Department of Philosophy U-54
University of Connecticut
103 Manchester Hall
Storrs, Ct. 06269-2054 USA

Office: 213 Manchester Hall
Office phone and voice mail: 860-486-3359
Department phone: 860-486-4416
FAX: 860-486-0387
e-mail: margaret.gilbert@uconn.edu

 

2. My research interest

Over some years my work has focussed in and around what I have come to call philosophical social theory. This is a relatively new but growing field in philosophy., which can be seen as a branch of the philosophy of social science or as a philosophical part of social science itself. It concerns the nature of central social phenomena such as social groups, social conventions, group beliefs and emotions, shared (or collective) intention and action. What is a social group...and so on?

In my book On Social Facts (1989) I began to expound what I now refer to as plural subject theory. Social groups... or social groups of a central type...are plural subjects in a sense that I explain. My books Living Together (1996) and Sociality and Responsibility (2000) elaborate upon and develops plural subject theory further.

When I was writing On Social Facts I realized that the theory of plural subjects that I was developing had implications for a number of issues in political philosophy, in particular the problem of political obligation and the problem of collective responsibility. (In both cases the problem might be succinctly stated: is there any such thing?) It also bears on some concerns of moral theorists, such as the way in which agreements and promises obligate, whether our knowledge of the obligatoriness of agreements is a priori, and so on. A significant part of my current work focuses on such issues. I have a book in progress on politica l obligation, and have been writing a series of articles around the topic of collective responsibility and some of the emotions, both individual and collective, that may be evoked by a group's actions.
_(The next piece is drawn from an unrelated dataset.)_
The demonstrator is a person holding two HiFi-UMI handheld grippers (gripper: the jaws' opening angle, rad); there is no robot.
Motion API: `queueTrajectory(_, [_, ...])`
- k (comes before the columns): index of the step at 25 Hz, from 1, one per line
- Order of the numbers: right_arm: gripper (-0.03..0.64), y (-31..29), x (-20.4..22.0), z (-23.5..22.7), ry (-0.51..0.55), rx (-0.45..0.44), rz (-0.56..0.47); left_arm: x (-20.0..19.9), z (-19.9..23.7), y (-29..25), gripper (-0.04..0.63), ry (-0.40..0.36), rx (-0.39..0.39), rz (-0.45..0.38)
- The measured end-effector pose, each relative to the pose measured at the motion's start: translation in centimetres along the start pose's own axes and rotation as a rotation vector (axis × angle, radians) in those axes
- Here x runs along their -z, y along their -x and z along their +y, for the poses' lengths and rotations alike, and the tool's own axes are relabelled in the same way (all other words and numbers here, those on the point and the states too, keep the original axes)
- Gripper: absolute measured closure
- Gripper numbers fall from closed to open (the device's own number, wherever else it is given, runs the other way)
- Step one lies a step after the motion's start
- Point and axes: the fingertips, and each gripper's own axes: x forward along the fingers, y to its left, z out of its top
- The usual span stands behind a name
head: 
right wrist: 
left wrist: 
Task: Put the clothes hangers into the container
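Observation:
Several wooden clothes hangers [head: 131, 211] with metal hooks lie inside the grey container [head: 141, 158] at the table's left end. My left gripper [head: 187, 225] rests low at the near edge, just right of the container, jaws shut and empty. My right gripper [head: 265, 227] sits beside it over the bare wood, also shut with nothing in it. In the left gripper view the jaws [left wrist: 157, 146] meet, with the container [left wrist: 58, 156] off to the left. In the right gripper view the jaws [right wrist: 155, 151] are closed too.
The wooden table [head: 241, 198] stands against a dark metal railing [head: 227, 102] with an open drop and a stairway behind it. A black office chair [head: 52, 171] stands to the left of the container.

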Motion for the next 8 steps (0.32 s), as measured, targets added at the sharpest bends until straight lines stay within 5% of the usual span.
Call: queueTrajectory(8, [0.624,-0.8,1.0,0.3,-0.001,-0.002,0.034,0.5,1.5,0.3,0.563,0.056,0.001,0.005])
I also have a forthcoming paper on obligation.

Though my work is not primarily historical, I have paid and continue to pay quite close attention to certain classics of sociology and philosophy that bear on my primary concerns. I also have an interest in game-theoretical models of social processes, and have published papers on aspects of these models ( in particular that of David Lewis in his book Convention) and of the scope and limitations of rationality in the game-theorist's sense.


3. Teaching (graduate)

I mostly teach graduate courses in philosophy of social science and contemporary political philosophy. Sometimes these are highly focussed on one or two topics; at other times they move further in the direction of 'survey' courses. I usually spend some time on plural subject theory as it relates to one or more of the topics at hand. Recently Ruth Millikan visited my graduate philosophy of social science class (from down the hall) and we had an exciting and helpful discussion of her recently published paper on convention, comparing and contrasting her views with my own discussions of convention in various places.